> **What the task requires**:
Copy the records exactly. Include every line.

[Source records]

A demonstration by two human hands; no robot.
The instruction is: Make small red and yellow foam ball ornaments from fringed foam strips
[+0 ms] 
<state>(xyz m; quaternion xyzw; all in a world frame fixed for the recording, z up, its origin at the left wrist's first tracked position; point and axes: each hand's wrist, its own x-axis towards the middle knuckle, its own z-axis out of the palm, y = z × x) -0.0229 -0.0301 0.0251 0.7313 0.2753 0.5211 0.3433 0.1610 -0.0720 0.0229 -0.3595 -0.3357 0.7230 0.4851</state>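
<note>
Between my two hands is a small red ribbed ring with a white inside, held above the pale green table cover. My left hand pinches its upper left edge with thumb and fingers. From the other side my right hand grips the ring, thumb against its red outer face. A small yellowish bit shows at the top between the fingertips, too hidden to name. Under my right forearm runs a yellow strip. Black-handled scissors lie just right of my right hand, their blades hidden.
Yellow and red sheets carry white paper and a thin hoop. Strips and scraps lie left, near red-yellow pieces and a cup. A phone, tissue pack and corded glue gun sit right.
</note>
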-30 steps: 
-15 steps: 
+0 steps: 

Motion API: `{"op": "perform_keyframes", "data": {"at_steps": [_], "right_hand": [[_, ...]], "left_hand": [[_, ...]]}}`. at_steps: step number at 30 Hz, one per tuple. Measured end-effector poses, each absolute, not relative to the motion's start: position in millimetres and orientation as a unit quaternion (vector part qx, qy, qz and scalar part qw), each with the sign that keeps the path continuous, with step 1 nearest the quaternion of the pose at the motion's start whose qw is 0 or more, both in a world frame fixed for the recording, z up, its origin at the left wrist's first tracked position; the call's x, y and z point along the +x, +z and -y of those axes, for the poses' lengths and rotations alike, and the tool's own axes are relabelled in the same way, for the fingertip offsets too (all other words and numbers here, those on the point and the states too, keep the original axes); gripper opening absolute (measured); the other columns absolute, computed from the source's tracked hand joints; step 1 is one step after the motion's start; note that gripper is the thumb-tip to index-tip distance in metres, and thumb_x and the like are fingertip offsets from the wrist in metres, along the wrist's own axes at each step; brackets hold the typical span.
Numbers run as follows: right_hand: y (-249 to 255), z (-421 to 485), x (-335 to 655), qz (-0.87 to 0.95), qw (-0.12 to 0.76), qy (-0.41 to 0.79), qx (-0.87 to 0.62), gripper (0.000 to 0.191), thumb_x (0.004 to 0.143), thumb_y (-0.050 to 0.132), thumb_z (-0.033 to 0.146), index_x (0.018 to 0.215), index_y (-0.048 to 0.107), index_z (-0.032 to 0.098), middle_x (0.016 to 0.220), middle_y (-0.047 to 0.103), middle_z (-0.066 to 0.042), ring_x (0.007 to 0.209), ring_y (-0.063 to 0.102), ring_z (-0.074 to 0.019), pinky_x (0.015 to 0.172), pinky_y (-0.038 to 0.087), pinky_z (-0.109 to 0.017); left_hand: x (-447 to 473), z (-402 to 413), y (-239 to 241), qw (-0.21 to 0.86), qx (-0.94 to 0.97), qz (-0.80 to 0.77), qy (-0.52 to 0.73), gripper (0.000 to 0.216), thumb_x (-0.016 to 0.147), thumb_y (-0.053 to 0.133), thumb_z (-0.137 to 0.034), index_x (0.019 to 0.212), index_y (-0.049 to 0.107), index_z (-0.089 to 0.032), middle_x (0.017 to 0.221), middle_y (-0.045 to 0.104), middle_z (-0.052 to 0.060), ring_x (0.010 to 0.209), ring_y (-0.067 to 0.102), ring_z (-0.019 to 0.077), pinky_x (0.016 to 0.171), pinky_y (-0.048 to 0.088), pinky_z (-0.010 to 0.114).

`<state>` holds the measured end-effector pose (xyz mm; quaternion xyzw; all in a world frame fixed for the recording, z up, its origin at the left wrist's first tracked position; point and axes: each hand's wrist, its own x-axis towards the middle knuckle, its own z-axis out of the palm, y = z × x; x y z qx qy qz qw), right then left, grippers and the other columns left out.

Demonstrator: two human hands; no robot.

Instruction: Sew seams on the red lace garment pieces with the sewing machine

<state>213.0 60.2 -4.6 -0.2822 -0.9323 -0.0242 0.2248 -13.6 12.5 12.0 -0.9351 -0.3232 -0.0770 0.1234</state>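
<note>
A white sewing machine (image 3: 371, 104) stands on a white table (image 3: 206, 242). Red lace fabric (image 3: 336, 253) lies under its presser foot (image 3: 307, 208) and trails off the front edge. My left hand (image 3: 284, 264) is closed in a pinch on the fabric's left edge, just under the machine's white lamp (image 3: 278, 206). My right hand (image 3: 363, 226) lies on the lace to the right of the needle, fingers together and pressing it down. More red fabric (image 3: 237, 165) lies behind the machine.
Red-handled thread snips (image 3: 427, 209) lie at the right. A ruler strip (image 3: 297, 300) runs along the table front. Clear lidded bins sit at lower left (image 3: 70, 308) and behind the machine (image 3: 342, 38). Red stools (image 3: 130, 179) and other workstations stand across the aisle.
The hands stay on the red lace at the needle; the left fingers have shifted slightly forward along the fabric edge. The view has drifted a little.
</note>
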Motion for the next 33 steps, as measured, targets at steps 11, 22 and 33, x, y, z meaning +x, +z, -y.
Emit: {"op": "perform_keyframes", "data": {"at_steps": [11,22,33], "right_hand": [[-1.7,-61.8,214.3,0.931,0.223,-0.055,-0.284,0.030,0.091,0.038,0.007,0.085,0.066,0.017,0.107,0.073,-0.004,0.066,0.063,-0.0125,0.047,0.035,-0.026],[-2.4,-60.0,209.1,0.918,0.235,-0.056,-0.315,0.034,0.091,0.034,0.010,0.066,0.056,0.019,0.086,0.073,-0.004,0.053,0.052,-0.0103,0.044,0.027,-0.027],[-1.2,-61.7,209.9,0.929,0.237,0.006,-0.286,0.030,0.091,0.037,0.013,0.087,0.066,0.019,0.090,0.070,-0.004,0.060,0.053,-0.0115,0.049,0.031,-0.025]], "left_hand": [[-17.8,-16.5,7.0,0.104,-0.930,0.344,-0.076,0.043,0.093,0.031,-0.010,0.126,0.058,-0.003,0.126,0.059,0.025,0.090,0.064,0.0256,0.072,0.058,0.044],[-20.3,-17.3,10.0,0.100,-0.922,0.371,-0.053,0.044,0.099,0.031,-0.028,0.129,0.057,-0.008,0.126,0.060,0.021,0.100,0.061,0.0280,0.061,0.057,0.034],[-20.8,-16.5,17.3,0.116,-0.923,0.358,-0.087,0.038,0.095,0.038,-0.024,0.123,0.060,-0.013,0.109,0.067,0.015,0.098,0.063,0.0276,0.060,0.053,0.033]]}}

> **Answer space**:
A demonstration by two human hands; no robot.
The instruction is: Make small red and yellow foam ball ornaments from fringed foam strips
[+0 ms] 
<state>(xyz m; quaternion xyzw; all in a world frame fixed for the recording, z up, its origin at the left wrist's first tracked position; point and axes: each hand's wrist, its own x-axis towards the middle knuckle, its own z-axis out of the palm, y = z × x) -0.0229 -0.0301 0.0251 0.7313 0.2753 0.5211 0.3433 0.1610 -0.0720 0.0229 -0.3595 -0.3357 0.7230 0.4851</state>
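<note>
Between my two hands is a small red ribbed ring with a white inside, held above the pale green table cover. My left hand pinches its upper left edge with thumb and fingers. From the other side my right hand grips the ring, thumb against its red outer face. A small yellowish bit shows at the top between the fingertips, too hidden to name. Under my right forearm runs a yellow strip. Black-handled scissors lie just right of my right hand, their blades hidden.
Yellow and red sheets carry white paper and a thin hoop. Strips and scraps lie left, near red-yellow pieces and a cup. A phone, tissue pack and corded glue gun sit right.
</note>
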-30 steps: 
-15 steps: 
+0 steps: 

Motion API: `{"op": "perform_keyframes", "data": {"at_steps": [_], "right_hand": [[_, ...]], "left_hand": [[_, ...]]}}`. at_steps: step number at 30 Hz, one per tuple. Measured end-effector poses, each absolute, not relative to the motion's start: position in millimetres and orientation as a unit quaternion (vector part qx, qy, qz and scalar part qw), each with the sign that keeps the path continuous, with step 1 nearest the quaternion of the pose at the motion's start whose qw is 0 or more, both in a world frame fixed for the recording, z up, its origin at the left wrist's first tracked position; the call's x, y and z point along the +x, +z and -y of those axes, for the poses' lengths and rotations alike, and the tool's own axes are relabelled in the same way, for the fingertip offsets too (all other words and numbers here, those on the point and the states too, keep the original axes); gripper opening absolute (measured); the other columns absolute, computed from the source's tracked hand joints; step 1 is one step after the motion's start; note that gripper is the thumb-tip to index-tip distance in metres, and thumb_x and the like are fingertip offsets from the wrist in metres, along the wrist's own axes at each step; brackets hold the typical span.
Numbers run as follows: right_hand: y (-249 to 255), z (-421 to 485), x (-335 to 655), qz (-0.87 to 0.95), qw (-0.12 to 0.76), qy (-0.41 to 0.79), qx (-0.87 to 0.62), gripper (0.000 to 0.191), thumb_x (0.004 to 0.143), thumb_y (-0.050 to 0.132), thumb_z (-0.033 to 0.146), index_x (0.018 to 0.215), index_y (-0.048 to 0.107), index_z (-0.032 to 0.098), middle_x (0.016 to 0.220), middle_y (-0.047 to 0.103), middle_z (-0.066 to 0.042), ring_x (0.007 to 0.209), ring_y (-0.063 to 0.102), ring_z (-0.074 to 0.019), pinky_x (0.015 to 0.172), pinky_y (-0.038 to 0.087), pinky_z (-0.109 to 0.017); left_hand: x (-447 to 473), z (-402 to 413), y (-239 to 241), qw (-0.21 to 0.86), qx (-0.94 to 0.97), qz (-0.80 to 0.77), qy (-0.52 to 0.73), gripper (0.000 to 0.216), thumb_x (-0.016 to 0.147), thumb_y (-0.053 to 0.133), thumb_z (-0.137 to 0.034), index_x (0.019 to 0.212), index_y (-0.049 to 0.107), index_z (-0.089 to 0.032), middle_x (0.017 to 0.221), middle_y (-0.045 to 0.104), middle_z (-0.052 to 0.060), ring_x (0.010 to 0.209), ring_y (-0.067 to 0.102), ring_z (-0.019 to 0.077), pinky_x (0.016 to 0.171), pinky_y (-0.048 to 0.088), pinky_z (-0.010 to 0.114).

`<state>` holds the measured end-effector pose (xyz mm; quaternion xyzw; all in a world frame fixed for the recording, z up, its origin at the left wrist's first tracked position; point and axes: each hand's wrist, its own x-axis towards the middle knuckle, its own z-axis out of the palm, y = z × x; x y z qx qy qz qw), right then left, grippers and the other columns left out.

Demonstrator: two human hands; no robot.

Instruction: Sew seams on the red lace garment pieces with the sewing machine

<state>213.0 60.2 -4.6 -0.2822 -0.9323 -0.0242 0.2248 -13.6 12.5 12.0 -0.9351 -0.3232 -0.0770 0.1234</state>
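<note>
A white sewing machine (image 3: 371, 104) stands on a white table (image 3: 206, 242). Red lace fabric (image 3: 336, 253) lies under its presser foot (image 3: 307, 208) and trails off the front edge. My left hand (image 3: 284, 264) is closed in a pinch on the fabric's left edge, just under the machine's white lamp (image 3: 278, 206). My right hand (image 3: 363, 226) lies on the lace to the right of the needle, fingers together and pressing it down. More red fabric (image 3: 237, 165) lies behind the machine.
Red-handled thread snips (image 3: 427, 209) lie at the right. A ruler strip (image 3: 297, 300) runs along the table front. Clear lidded bins sit at lower left (image 3: 70, 308) and behind the machine (image 3: 342, 38). Red stools (image 3: 130, 179) and other workstations stand across the aisle.
The hands stay on the red lace at the needle; the left fingers have shifted slightly forward along the fabric edge. The view has drifted a little.
</note>
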Motion for the next 33 steps, as measured, targets at steps 11, 22 and 33, x, y, z meaning +x, +z, -y.
Emit: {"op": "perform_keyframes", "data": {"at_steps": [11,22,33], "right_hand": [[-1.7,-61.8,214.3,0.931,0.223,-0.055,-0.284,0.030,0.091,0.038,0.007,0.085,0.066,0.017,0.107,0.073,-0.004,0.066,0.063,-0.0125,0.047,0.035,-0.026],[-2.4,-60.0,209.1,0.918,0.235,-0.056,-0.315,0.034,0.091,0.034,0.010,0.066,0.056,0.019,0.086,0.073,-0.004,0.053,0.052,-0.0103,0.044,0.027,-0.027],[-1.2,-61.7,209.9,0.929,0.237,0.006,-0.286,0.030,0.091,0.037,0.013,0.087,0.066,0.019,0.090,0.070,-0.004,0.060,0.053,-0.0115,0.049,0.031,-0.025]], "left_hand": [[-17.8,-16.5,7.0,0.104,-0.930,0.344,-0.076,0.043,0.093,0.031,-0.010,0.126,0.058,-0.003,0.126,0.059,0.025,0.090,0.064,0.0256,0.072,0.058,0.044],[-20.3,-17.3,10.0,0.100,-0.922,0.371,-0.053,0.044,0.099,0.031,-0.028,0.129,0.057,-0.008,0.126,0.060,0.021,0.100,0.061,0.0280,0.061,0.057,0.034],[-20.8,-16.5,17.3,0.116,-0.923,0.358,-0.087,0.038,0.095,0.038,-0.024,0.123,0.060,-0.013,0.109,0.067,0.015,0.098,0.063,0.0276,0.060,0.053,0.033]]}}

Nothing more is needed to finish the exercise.